Nasce il marchio Ristorante tipico

Un progetto della Regione per valorizzare le eccellenze alimentari e il buon cibo
L’AQUILA . Nasce il marchio del “Ristorante tipico d’Abruzzo”. L’intenzione è quella di valorizzare, tutelare e promuovere le eccellenze culinarie abruzzesi, sinonimo di garanzia e qualità. Sulla base di questa prospettiva, la regione Abruzzo compie un importante passo in avanti, grazie alla delibera a firma degli assessori Lorenzo Berardinetti e Giorgio D’Ignazio, e alla legge 1 del 2018, proposta sempre da Berardinetti. «Accade sempre più di frequente che turisti da tutta Europa si rechino in Abruzzo per degustare piatti tipici della nostra cucina», afferma l’assessore Berardinetti, «e grazie a questa delibera, prima assoluta nella nostra regione e tra le primissime in Italia per argomento e materia, le nostre quattro province godranno di uno straordinario protocollo di valorizzazione e promozione. Oltretutto», prosegue l’assessore, «il 2018 è stato sponsorizzato come l’anno del buon cibo e quindi, quale migliore occasione di questa per dare un’importante impulso alla promozione turistica del nostro territorio»?
La delibera, che segue la legge regionale che reca “Norme per la valorizzazione e promozione dei ristoranti tipici dell’Abruzzo”, e prevede l’istituzione di un comitato tecnico per il sistema di concessione e controllo del marchio collettivo, disciplinandone la costituzione, le modalità di nomina, il numero dei componenti, la durata e le procedure di finanziamento; sarà incaricato il servizio programmazione, innovazione e competitività di svolgere tutti gli adempimenti necessari e consequenziali all’approvazione dell’atto; la trasmissione degli atti, in via preliminare, alla Commissione Europea per la concessione e l’utilizzo del marchio.

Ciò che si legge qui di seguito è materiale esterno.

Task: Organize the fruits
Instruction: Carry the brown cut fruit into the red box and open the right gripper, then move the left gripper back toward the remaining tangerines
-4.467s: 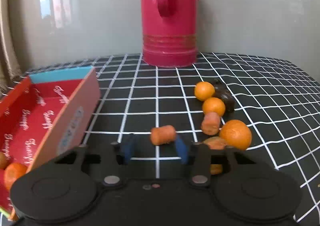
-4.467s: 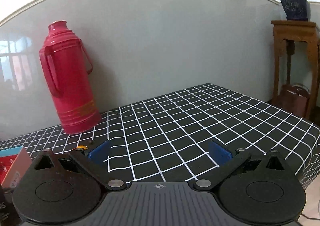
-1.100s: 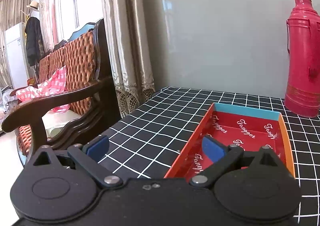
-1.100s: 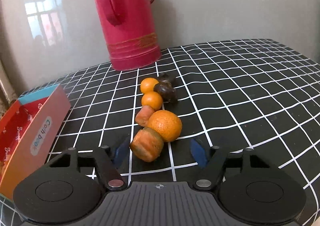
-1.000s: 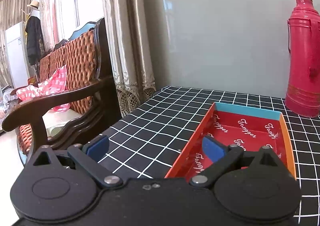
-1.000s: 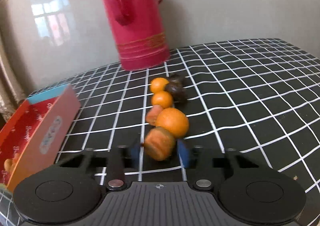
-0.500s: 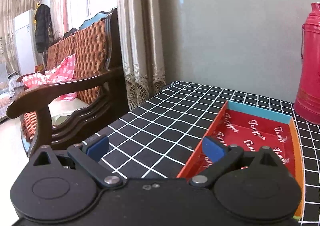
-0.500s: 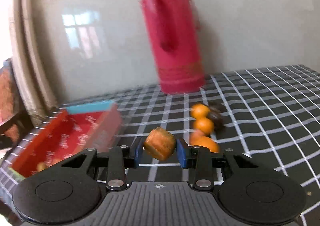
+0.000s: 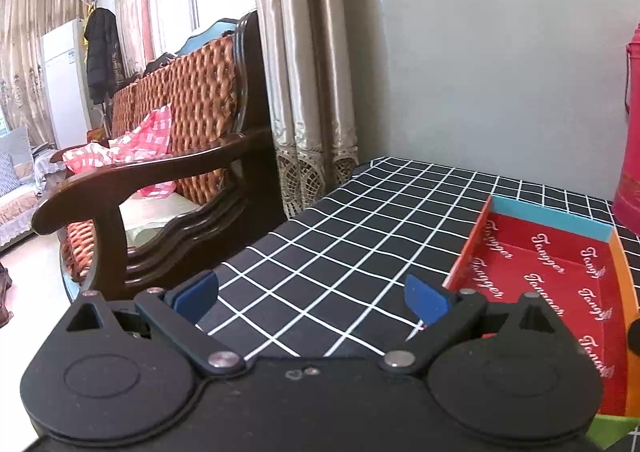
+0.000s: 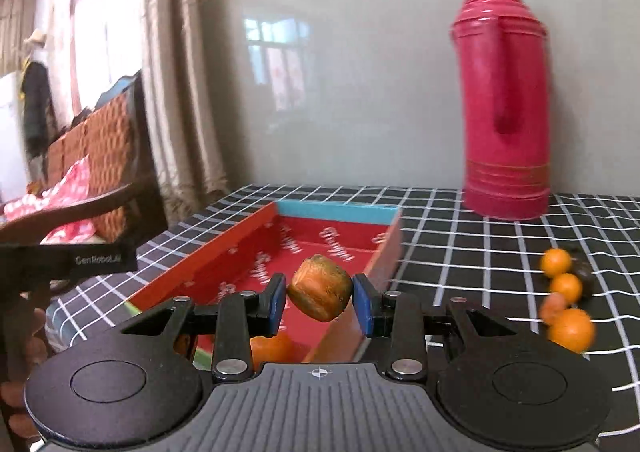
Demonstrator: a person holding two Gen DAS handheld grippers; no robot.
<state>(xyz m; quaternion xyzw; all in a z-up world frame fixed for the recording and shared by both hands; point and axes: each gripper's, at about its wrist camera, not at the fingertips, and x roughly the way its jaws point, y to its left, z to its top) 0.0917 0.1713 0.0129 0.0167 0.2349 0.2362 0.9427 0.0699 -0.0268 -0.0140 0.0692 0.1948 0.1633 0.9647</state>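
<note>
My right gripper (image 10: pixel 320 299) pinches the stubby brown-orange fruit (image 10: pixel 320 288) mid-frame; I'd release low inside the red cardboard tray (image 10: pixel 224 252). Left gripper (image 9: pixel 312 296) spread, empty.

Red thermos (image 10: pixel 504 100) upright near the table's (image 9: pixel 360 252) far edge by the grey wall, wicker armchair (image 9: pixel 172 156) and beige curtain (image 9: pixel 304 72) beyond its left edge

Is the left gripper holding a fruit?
No, the left gripper is open, with only the tablecloth between its fingers.
</note>
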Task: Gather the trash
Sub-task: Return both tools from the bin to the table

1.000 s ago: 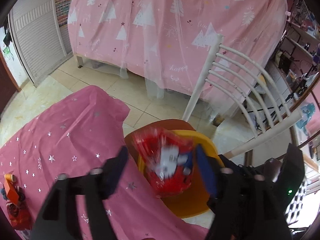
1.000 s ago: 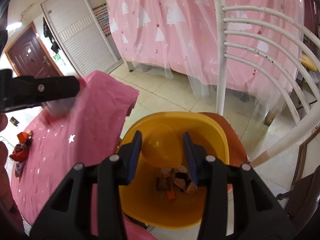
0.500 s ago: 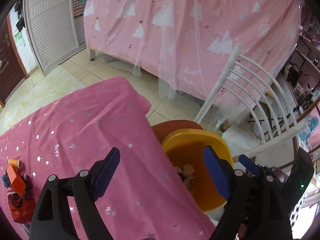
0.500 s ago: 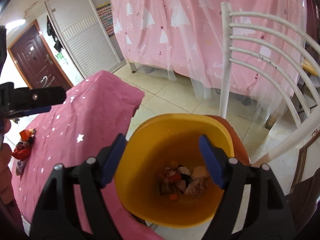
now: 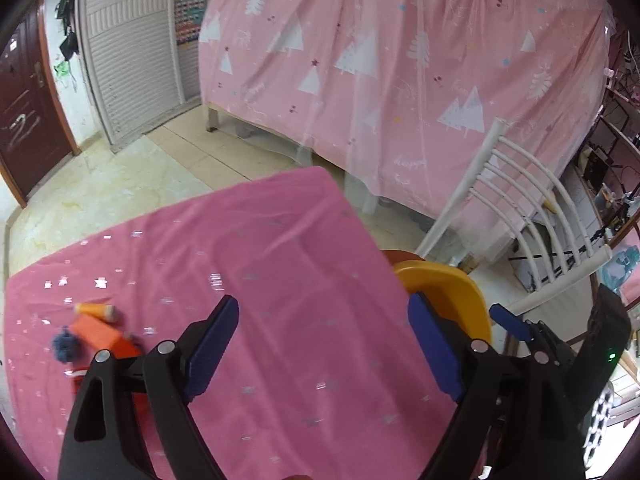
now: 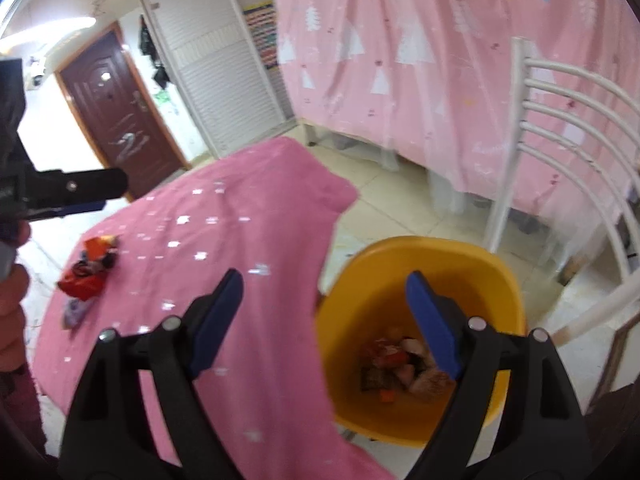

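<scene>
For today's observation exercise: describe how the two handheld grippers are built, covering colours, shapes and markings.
Both the left gripper and the right gripper have black plastic frames with round silver rivets and two flat dark blue fingers. A small green light glows on the black body beside the left gripper.

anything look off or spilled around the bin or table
Nothing spilled. The yellow bin sits upright on the chair with wrappers inside. The only clutter is a small pile of wrappers and scraps left at the far side of the pink tablecloth, waiting to be collected.
</scene>
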Motion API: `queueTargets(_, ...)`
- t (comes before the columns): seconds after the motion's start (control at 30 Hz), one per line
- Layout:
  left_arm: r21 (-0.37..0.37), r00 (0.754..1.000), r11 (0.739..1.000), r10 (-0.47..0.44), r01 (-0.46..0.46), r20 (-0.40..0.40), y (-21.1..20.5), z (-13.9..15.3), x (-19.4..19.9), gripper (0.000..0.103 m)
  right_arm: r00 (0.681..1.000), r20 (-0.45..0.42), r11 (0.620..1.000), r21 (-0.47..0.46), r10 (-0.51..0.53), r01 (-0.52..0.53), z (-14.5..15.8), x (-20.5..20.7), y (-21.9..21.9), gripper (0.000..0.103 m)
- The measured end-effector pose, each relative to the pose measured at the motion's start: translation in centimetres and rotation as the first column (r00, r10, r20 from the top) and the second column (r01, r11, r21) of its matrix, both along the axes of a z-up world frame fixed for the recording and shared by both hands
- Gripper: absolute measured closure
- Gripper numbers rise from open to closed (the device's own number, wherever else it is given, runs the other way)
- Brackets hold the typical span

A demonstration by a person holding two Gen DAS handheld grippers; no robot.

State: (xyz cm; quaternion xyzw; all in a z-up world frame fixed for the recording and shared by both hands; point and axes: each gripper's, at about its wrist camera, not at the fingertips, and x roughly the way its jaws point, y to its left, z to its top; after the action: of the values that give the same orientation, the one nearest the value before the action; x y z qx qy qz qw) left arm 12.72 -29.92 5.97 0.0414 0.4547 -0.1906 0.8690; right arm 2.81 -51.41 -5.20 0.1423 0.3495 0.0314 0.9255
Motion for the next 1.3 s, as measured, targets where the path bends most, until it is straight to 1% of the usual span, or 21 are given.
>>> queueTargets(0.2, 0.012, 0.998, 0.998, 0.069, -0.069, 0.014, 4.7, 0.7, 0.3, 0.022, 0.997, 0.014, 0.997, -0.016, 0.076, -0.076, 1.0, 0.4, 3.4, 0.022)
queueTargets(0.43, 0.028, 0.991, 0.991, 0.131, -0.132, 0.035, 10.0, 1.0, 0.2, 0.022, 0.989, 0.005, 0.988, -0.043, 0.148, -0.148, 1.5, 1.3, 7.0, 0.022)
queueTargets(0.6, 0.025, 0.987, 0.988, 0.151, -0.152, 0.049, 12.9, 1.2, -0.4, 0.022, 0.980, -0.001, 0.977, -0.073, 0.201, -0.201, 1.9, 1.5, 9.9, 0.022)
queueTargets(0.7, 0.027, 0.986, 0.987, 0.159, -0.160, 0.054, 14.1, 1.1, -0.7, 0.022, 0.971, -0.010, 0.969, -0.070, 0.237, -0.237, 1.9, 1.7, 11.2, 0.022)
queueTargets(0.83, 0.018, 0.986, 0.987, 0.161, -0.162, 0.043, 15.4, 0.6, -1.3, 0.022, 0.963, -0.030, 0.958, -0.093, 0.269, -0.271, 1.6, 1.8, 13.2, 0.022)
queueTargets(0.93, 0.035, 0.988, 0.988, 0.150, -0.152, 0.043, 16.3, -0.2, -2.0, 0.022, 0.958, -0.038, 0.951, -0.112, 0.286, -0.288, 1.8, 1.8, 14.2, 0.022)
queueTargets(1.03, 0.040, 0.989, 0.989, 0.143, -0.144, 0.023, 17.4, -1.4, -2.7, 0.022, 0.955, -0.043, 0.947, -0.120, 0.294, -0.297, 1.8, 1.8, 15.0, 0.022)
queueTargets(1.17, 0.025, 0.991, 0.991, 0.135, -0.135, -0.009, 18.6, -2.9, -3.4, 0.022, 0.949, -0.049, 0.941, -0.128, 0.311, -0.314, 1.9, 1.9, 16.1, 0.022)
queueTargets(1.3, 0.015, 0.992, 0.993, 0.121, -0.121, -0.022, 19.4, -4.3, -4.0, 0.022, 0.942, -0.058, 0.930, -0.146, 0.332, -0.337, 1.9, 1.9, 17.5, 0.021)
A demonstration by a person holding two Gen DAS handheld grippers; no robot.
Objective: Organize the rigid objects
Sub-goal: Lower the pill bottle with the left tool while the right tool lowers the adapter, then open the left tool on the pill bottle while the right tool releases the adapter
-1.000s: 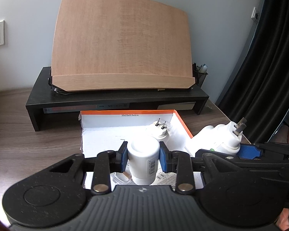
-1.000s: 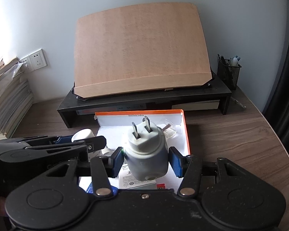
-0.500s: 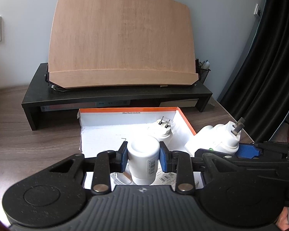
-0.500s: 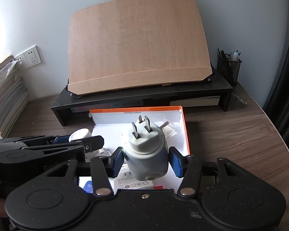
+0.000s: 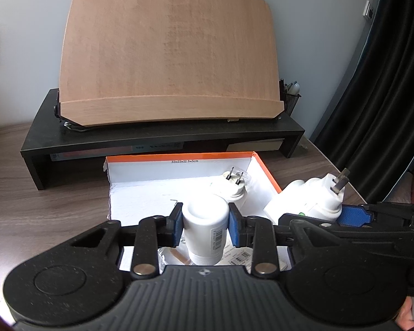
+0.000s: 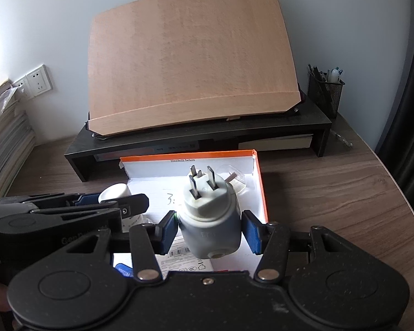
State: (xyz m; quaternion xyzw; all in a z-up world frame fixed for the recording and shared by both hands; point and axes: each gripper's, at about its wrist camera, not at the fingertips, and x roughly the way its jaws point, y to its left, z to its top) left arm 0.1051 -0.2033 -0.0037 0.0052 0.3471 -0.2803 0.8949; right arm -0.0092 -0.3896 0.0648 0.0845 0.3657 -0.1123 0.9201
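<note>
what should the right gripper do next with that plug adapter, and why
Probably lower it into the orange-edged box and let go. The right gripper is shut on the white plug adapter, prongs up, held over the box's near right part. A smaller plug already lies in the far right corner, so set it short of that.

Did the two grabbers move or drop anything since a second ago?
Nothing visibly changed hands, and the board and shelf only slid a little in each view. The left gripper still clamps the white bottle and the right gripper still clamps the grey plug adapter, both over the orange-edged box. The small white plug still lies in the box.
</note>
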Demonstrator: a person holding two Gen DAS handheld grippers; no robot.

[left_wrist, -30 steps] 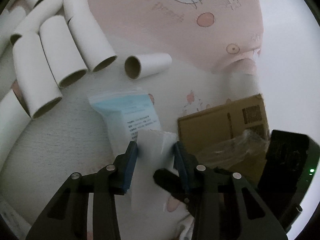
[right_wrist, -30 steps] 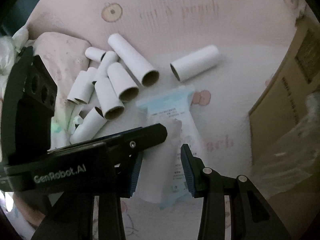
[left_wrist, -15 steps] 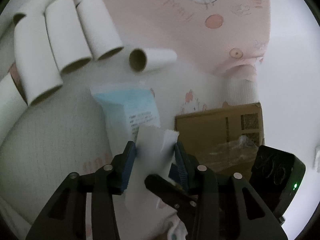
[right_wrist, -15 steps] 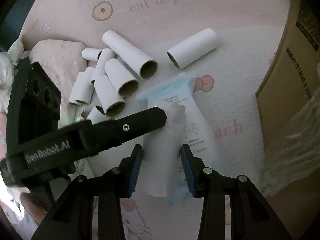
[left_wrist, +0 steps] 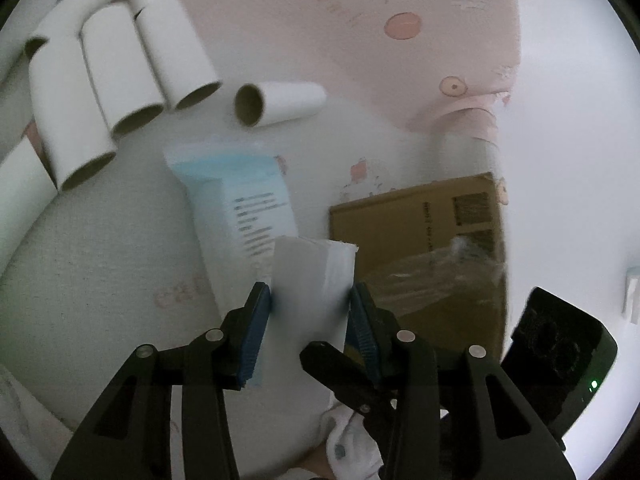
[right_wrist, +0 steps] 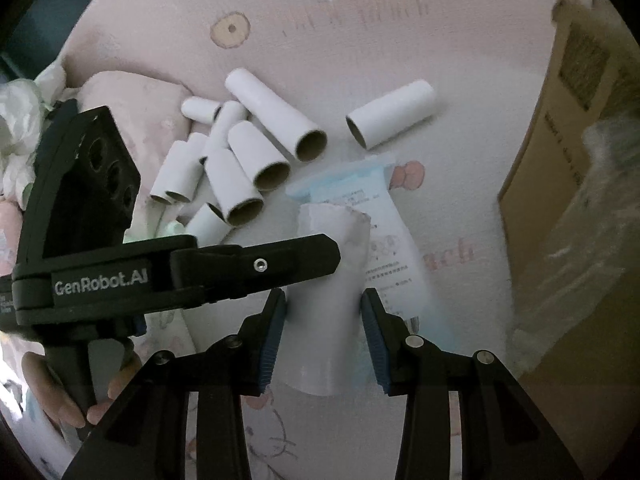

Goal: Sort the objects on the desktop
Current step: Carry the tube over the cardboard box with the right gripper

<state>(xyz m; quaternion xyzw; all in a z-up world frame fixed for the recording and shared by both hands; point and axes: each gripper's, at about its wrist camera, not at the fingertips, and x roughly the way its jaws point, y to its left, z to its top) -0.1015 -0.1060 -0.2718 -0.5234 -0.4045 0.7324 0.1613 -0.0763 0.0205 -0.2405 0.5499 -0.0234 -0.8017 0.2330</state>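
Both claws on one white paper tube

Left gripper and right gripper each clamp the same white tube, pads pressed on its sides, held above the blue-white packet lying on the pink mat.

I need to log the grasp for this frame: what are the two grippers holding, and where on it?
Both hold one white paper tube: the right gripper clamps its lower sides, the left gripper grips its sides too.
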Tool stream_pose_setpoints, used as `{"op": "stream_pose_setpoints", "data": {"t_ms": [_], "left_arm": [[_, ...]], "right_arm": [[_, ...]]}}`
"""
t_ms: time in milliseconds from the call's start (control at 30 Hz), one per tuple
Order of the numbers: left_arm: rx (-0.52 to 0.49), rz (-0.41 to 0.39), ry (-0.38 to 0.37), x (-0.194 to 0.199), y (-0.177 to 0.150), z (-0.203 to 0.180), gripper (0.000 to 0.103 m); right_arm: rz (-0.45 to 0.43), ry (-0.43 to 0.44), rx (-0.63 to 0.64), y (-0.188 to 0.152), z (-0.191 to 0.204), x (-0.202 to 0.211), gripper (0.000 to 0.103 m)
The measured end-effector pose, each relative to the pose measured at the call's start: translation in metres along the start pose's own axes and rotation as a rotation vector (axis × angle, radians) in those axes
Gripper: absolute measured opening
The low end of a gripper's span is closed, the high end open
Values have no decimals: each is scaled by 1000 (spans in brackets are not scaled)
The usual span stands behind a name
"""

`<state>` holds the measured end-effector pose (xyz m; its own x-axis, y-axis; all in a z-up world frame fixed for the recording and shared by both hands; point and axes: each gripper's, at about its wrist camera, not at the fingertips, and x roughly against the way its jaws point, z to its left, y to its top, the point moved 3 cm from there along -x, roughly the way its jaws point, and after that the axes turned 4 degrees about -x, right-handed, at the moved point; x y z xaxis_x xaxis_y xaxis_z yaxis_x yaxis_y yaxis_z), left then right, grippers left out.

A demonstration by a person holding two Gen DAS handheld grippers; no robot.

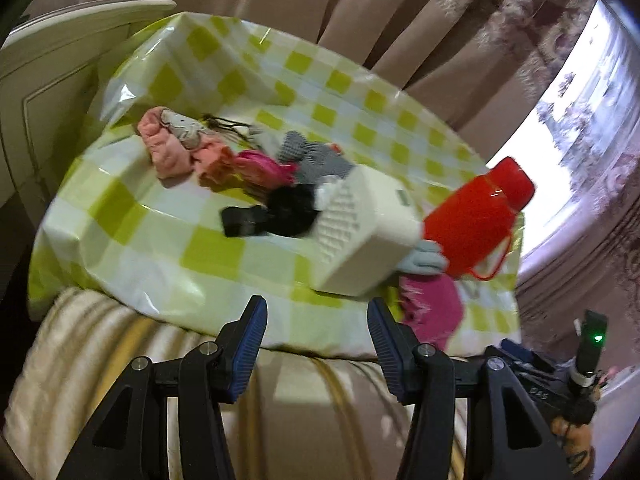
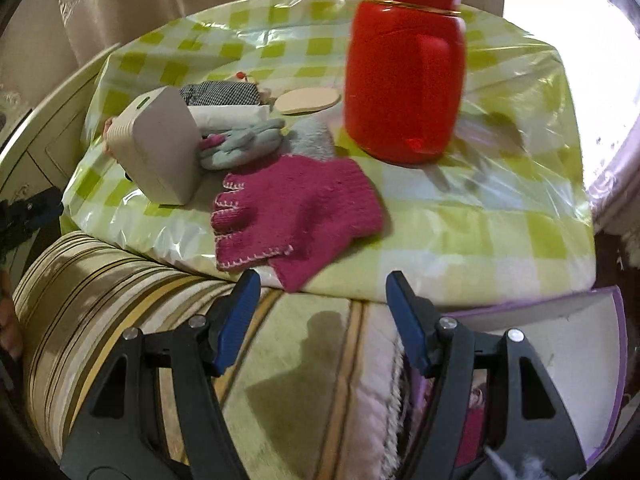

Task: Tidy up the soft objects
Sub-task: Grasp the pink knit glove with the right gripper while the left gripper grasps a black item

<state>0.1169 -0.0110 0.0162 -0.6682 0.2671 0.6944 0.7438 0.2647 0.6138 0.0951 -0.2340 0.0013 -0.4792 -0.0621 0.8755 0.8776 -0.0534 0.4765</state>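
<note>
A magenta knit glove (image 2: 296, 212) lies flat at the near edge of the green-checked table (image 2: 480, 240), just ahead of my right gripper (image 2: 322, 280), which is open with nothing between its fingers. Behind the glove lie grey gloves (image 2: 240, 144) beside a white box (image 2: 160, 152). In the left wrist view a heap of soft things stretches across the table: pink garments (image 1: 172, 148), a grey knit piece (image 1: 316, 160) and a black fuzzy item (image 1: 288, 208). My left gripper (image 1: 316, 308) hovers open and holds nothing, over the table's near edge in front of the white box (image 1: 360, 232).
A tall red flask (image 2: 404, 80) stands on the table right of the box, with a round beige disc (image 2: 308, 100) behind it. A striped cushion (image 2: 120, 280) lies below the table edge. An open purple-edged box (image 2: 560, 340) sits at lower right. Curtains hang behind.
</note>
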Motion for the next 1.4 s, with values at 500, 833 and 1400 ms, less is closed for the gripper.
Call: {"op": "stream_pose_setpoints", "data": {"t_ms": [500,833,1400], "left_arm": [[-263,121,138,-66,49,32,54],[-393,191,172,-113,64,38,54],[-438,212,111,-141,61,45,36]], "right_arm": [[81,-19,57,24,16,-50,73],[117,-15,37,36,16,-78,73],[114,-2,24,37,18,-86,30]]}}
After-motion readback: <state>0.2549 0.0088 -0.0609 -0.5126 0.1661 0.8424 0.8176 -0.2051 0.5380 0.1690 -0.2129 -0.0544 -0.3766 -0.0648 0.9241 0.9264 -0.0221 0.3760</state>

«È chiaro che siamo di fronte a un progetto tanto ambizioso quanto tendente alla valorizzazione massima delle nostre eccellenze. A tal proposito vorrei comunque specificare che il sopracitato marchio non ha carattere esclusivamente regionale», spiega Berardinetti, «chi vorrà aprire un ristorante tipico abruzzese anche nel resto d’Italia e, perché no, in Europa o nel resto del mondo, potrà farlo senza problemi, purché rispetti i requisiti e le condizioni necessarie per accedere al marchio. È un’importante spinta per il nostro turismo e per la promozione delle nostre peculiarità che ovunque ammirano». (c.s.)